[Information]:
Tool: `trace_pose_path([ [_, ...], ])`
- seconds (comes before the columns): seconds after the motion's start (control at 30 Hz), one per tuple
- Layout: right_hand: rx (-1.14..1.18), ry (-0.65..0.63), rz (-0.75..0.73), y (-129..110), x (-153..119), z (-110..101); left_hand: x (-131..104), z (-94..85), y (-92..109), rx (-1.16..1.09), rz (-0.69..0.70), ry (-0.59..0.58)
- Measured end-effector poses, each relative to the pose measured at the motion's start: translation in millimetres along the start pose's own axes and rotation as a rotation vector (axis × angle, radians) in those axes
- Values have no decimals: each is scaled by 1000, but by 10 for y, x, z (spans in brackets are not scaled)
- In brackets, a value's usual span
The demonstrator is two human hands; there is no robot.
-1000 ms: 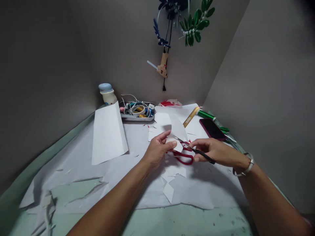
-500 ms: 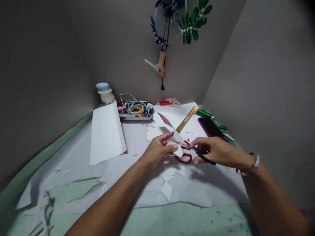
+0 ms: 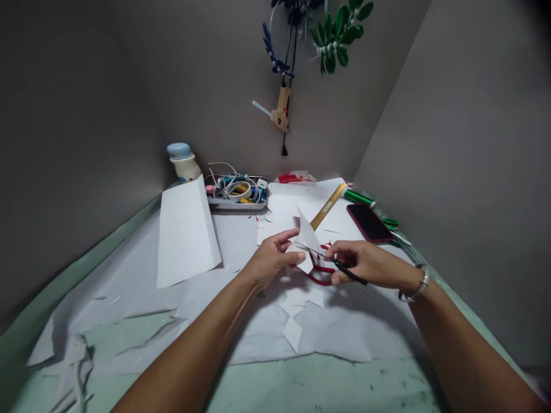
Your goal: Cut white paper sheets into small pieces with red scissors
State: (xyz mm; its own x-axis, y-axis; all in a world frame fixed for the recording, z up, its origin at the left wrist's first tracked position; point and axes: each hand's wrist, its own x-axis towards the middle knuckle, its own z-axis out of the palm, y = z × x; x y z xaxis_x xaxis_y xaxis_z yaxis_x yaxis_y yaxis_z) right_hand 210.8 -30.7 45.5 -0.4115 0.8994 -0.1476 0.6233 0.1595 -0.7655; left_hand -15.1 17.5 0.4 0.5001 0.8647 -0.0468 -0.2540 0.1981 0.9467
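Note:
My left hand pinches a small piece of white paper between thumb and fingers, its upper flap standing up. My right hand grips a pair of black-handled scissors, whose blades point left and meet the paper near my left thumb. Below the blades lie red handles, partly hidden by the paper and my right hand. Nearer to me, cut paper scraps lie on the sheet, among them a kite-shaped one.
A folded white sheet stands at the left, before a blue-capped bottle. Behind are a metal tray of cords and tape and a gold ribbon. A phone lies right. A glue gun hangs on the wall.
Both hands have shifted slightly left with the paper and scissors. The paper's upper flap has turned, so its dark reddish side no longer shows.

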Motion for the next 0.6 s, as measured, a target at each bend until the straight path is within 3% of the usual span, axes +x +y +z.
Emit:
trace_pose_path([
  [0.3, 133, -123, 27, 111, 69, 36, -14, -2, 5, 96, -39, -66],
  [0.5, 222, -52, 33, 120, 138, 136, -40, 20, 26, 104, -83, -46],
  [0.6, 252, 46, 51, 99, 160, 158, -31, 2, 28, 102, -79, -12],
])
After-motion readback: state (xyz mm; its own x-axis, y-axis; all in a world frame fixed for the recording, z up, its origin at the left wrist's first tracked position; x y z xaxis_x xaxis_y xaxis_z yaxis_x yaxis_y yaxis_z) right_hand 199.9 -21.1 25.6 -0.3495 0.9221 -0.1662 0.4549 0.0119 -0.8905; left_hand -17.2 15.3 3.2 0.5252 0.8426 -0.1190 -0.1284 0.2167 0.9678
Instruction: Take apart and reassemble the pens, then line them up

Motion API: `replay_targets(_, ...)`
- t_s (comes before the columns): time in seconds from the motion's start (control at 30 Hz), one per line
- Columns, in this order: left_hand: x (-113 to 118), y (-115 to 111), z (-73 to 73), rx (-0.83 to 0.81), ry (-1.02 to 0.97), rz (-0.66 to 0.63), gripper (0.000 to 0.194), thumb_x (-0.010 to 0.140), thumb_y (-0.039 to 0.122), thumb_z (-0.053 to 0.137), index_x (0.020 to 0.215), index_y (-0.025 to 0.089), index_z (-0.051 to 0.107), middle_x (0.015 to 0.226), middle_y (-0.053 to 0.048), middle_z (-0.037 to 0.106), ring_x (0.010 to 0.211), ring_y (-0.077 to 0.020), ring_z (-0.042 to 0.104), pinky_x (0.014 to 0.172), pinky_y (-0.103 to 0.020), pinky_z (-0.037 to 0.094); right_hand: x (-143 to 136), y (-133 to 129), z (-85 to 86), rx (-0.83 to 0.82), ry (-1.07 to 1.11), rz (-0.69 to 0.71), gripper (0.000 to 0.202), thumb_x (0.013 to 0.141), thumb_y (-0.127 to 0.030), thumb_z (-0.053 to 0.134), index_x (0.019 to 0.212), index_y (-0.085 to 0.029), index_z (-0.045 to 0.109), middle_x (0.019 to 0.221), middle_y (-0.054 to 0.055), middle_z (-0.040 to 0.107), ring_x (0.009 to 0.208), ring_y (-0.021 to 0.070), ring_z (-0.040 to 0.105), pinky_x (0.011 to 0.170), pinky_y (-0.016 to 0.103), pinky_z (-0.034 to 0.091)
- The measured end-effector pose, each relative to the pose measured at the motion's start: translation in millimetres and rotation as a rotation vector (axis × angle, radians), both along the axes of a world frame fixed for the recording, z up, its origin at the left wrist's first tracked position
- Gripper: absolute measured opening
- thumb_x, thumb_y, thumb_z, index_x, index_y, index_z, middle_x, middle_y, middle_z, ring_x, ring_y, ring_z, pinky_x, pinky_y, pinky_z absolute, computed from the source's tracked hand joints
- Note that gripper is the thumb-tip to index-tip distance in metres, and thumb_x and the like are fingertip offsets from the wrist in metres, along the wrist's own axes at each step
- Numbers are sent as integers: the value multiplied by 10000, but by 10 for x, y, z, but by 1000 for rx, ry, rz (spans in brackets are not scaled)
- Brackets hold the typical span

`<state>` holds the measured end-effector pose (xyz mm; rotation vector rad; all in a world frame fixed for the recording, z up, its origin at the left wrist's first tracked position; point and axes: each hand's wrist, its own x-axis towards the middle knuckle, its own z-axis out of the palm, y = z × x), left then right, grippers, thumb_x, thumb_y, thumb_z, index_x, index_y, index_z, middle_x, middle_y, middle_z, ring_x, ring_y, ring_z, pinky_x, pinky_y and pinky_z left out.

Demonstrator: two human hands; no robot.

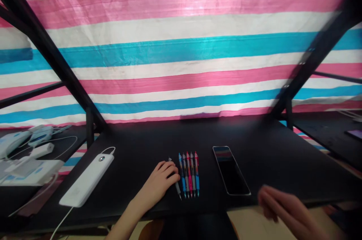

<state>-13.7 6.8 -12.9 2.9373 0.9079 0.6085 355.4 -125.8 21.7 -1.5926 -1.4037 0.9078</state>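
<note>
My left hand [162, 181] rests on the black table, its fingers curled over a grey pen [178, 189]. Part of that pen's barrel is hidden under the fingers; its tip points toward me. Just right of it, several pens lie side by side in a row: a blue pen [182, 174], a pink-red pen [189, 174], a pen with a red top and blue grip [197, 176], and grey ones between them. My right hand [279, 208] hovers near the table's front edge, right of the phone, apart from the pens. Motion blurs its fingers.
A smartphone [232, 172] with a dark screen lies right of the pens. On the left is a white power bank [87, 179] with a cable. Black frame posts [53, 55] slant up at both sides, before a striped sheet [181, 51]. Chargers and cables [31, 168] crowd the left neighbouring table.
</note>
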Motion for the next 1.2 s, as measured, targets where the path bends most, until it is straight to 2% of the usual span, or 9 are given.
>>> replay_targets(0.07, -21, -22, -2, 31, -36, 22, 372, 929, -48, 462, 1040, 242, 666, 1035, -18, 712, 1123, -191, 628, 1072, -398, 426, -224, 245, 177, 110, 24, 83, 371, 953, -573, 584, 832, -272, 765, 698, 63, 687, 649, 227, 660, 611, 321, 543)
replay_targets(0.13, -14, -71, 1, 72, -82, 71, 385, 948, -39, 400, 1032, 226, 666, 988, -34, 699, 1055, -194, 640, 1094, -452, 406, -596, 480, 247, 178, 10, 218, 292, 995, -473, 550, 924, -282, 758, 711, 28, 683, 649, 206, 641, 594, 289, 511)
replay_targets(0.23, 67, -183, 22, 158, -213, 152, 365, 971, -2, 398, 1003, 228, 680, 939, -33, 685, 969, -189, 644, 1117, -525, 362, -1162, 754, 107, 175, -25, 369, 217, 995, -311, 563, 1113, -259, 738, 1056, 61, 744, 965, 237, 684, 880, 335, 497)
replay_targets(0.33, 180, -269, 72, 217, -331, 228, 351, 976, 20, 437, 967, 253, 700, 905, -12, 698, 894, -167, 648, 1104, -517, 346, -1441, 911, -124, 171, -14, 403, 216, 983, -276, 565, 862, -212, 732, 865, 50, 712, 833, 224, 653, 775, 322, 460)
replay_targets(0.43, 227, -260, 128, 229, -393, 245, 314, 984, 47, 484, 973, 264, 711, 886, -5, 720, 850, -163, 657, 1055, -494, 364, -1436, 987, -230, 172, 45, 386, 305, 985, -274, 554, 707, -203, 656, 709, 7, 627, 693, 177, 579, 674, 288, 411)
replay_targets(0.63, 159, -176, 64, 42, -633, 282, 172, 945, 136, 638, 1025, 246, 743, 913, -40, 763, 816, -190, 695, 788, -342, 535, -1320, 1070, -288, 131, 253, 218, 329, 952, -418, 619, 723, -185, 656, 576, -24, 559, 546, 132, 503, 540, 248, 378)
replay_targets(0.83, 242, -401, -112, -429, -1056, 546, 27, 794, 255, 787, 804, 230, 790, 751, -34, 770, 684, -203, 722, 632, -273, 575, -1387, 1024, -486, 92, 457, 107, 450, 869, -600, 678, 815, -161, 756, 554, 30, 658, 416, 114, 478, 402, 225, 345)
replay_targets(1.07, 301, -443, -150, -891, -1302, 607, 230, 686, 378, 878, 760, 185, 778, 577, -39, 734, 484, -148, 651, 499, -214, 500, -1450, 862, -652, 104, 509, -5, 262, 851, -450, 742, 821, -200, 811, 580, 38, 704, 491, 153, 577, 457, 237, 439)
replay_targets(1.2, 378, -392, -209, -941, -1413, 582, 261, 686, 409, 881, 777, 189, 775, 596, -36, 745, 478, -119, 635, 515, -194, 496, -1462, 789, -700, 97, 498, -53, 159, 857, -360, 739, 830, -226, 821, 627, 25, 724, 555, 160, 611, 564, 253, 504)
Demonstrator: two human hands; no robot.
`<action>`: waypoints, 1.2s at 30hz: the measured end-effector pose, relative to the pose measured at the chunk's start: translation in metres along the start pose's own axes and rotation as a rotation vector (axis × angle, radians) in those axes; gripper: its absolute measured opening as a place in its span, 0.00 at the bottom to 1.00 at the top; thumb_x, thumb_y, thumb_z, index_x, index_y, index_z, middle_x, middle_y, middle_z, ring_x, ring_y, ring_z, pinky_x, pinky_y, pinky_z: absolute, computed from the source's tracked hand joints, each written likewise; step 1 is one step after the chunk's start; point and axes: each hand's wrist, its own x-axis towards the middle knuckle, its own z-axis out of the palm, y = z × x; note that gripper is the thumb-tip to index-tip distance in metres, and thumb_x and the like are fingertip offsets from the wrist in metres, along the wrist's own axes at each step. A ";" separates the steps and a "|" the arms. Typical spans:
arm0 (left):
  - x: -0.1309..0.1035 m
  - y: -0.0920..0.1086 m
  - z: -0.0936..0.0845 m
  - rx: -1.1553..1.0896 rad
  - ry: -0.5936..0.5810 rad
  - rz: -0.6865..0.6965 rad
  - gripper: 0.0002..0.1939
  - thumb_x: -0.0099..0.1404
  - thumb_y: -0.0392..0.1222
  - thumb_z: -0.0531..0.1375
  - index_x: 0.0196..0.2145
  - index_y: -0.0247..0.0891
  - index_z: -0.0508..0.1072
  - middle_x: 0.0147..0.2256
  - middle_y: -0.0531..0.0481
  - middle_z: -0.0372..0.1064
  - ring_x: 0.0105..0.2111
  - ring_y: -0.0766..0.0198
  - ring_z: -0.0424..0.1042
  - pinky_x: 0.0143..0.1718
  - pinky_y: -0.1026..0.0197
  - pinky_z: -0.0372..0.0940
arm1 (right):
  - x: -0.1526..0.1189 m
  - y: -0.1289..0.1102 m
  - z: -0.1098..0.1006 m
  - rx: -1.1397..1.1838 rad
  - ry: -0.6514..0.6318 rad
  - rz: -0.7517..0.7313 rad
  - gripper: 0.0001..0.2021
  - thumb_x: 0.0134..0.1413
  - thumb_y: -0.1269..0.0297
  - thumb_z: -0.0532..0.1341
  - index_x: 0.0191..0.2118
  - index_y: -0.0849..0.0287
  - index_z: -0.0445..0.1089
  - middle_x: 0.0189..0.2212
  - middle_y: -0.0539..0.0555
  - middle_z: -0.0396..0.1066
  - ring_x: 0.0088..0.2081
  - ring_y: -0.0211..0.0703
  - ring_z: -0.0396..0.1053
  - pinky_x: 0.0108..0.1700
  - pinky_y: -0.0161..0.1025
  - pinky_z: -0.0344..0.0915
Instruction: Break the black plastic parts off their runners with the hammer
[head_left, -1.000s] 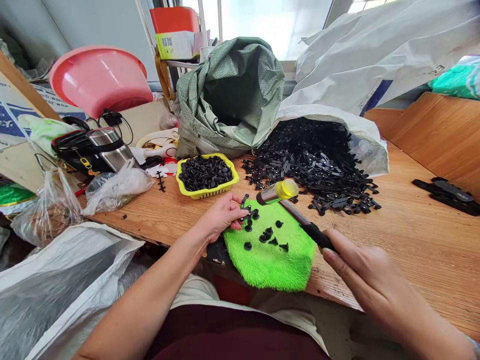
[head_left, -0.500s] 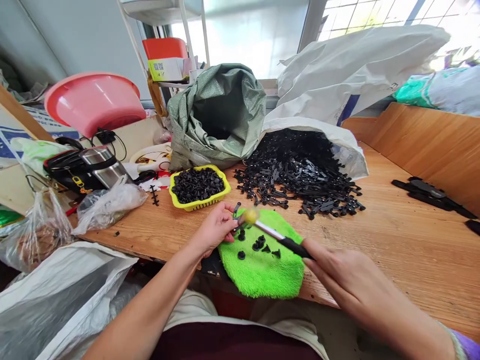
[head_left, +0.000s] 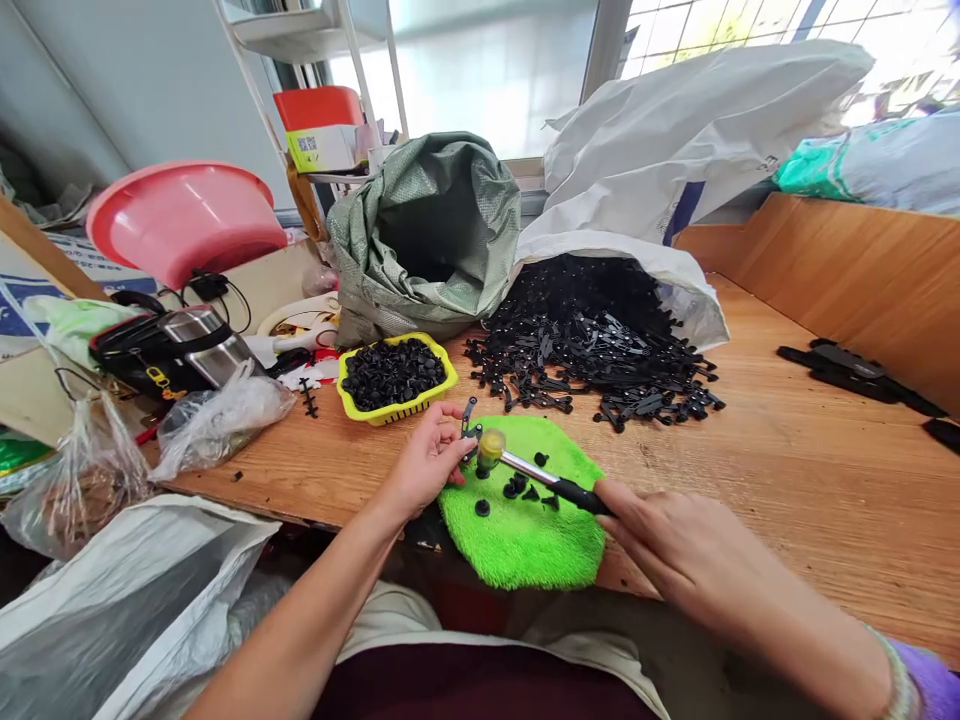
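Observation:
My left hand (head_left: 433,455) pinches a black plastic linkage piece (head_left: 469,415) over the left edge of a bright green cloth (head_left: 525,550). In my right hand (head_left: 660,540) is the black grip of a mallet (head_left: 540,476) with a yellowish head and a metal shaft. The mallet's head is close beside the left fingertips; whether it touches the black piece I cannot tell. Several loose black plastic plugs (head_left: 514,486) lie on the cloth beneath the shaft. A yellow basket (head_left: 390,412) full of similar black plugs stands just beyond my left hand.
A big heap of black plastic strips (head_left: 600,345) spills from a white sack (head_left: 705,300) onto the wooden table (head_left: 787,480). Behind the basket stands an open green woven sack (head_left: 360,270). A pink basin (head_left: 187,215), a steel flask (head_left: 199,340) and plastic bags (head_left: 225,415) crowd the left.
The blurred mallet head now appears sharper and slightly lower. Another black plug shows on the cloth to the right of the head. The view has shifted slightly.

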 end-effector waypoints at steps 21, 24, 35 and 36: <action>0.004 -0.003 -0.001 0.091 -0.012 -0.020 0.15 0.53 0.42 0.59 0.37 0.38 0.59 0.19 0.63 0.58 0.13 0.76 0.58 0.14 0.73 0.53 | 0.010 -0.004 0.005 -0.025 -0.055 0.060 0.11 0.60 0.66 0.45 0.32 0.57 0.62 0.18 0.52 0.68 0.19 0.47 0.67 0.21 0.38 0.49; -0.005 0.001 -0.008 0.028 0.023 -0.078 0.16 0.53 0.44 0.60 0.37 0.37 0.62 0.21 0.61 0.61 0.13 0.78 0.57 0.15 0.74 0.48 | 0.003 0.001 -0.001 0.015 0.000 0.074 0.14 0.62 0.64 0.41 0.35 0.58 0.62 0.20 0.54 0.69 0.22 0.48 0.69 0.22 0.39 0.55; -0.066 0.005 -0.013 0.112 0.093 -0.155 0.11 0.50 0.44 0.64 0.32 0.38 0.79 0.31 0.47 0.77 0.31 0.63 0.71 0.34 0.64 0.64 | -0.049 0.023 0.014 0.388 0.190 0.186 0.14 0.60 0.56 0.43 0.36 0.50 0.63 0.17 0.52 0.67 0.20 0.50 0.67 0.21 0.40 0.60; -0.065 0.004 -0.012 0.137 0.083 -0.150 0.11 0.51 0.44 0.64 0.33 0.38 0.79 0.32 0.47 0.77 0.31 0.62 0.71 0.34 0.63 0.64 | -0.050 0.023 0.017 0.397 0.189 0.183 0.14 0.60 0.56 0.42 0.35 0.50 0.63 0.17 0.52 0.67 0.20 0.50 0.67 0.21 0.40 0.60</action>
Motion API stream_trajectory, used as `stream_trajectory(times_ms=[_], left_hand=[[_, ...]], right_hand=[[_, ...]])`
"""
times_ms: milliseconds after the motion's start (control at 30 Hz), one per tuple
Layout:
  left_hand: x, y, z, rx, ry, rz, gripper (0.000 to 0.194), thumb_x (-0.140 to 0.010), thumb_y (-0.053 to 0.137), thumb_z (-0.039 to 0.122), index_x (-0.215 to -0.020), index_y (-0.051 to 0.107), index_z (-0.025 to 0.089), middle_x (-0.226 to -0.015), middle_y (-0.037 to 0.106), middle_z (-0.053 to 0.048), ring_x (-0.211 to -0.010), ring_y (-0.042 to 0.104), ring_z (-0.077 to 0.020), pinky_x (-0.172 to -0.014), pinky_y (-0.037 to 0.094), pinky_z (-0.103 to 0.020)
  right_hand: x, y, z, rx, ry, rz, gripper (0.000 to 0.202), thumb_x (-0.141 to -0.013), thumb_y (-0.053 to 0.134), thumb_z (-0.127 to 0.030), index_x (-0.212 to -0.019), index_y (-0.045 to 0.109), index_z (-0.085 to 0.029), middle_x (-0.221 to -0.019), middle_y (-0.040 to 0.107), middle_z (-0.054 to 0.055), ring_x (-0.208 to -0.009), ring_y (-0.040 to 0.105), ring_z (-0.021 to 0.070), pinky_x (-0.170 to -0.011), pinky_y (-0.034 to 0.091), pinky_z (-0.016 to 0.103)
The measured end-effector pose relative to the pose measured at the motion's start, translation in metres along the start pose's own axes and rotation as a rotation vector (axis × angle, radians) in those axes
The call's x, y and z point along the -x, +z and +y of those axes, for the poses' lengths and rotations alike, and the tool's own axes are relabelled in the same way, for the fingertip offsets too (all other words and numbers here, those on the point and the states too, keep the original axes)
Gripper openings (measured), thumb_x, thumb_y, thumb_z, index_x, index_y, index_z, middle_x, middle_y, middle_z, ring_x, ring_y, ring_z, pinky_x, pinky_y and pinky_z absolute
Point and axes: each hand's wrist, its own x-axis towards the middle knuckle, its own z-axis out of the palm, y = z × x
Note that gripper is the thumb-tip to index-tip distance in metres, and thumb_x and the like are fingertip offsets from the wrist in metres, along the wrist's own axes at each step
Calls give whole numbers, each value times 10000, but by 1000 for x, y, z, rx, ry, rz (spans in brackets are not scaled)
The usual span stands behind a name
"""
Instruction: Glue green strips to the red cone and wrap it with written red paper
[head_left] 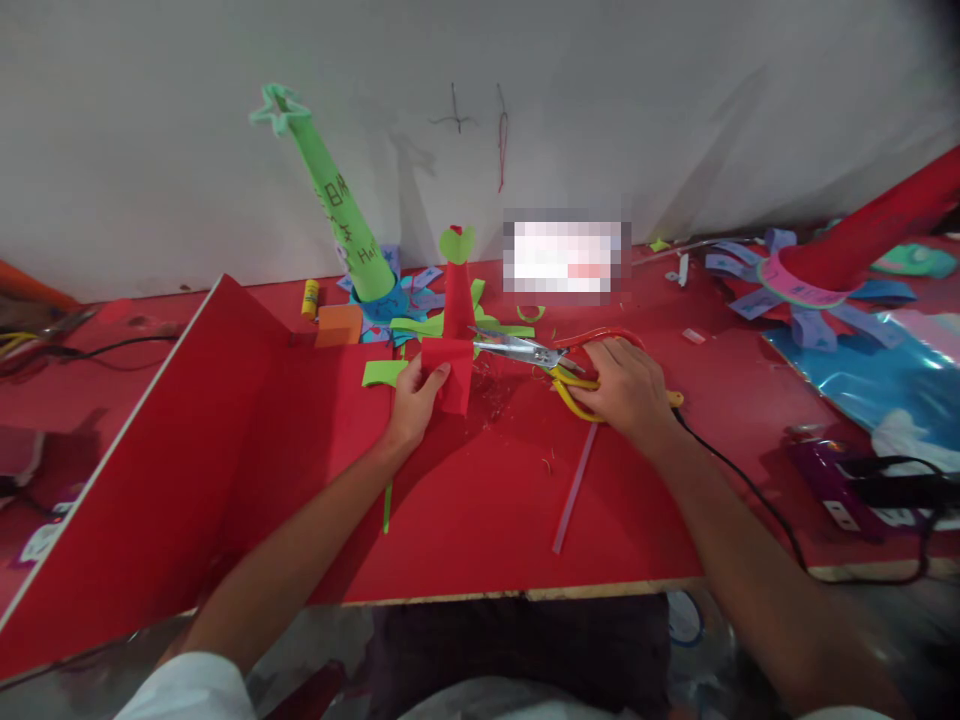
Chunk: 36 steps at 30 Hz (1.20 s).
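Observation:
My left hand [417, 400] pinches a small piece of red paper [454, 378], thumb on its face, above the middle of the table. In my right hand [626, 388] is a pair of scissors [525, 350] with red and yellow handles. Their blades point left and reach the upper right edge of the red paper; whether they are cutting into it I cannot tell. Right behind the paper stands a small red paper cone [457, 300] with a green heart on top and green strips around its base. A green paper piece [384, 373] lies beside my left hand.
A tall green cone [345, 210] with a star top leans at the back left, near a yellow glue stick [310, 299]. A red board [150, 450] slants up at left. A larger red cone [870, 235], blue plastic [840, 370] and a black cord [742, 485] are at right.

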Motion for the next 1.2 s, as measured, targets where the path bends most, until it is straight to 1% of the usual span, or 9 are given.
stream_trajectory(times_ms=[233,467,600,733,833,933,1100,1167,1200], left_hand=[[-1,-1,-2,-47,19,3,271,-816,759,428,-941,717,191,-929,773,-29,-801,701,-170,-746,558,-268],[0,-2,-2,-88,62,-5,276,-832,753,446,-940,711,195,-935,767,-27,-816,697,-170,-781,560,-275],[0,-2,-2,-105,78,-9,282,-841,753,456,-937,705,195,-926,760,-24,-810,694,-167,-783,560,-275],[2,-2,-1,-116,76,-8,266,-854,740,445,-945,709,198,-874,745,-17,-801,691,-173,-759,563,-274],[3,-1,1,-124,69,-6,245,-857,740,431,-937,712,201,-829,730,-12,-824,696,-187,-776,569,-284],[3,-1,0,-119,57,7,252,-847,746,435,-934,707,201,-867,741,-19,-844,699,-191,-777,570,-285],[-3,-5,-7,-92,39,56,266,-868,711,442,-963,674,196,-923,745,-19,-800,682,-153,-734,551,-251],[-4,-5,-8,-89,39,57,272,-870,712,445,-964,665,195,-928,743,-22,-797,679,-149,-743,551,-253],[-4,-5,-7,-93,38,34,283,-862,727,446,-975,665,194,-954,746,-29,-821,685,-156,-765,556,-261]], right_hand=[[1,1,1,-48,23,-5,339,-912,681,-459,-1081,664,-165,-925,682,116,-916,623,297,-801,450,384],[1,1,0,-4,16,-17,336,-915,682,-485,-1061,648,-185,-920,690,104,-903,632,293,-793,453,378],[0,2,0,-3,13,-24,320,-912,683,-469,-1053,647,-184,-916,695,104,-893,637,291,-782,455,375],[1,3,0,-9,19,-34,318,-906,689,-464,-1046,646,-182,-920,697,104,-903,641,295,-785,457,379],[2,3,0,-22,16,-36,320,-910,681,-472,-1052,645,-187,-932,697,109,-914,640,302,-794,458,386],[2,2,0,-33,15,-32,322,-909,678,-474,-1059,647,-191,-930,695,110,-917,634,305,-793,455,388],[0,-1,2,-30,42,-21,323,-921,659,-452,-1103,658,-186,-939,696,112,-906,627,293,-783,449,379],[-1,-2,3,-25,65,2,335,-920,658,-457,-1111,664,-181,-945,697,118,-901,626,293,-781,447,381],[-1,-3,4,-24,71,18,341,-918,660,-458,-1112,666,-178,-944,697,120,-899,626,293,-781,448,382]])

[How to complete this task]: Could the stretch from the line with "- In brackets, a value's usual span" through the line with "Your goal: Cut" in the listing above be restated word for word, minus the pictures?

[Task response]:
- In brackets, a value's usual span
The demonstrator is two human hands; there is no robot.
-1000 ms: 
-500 ms: 
+0 ms: 
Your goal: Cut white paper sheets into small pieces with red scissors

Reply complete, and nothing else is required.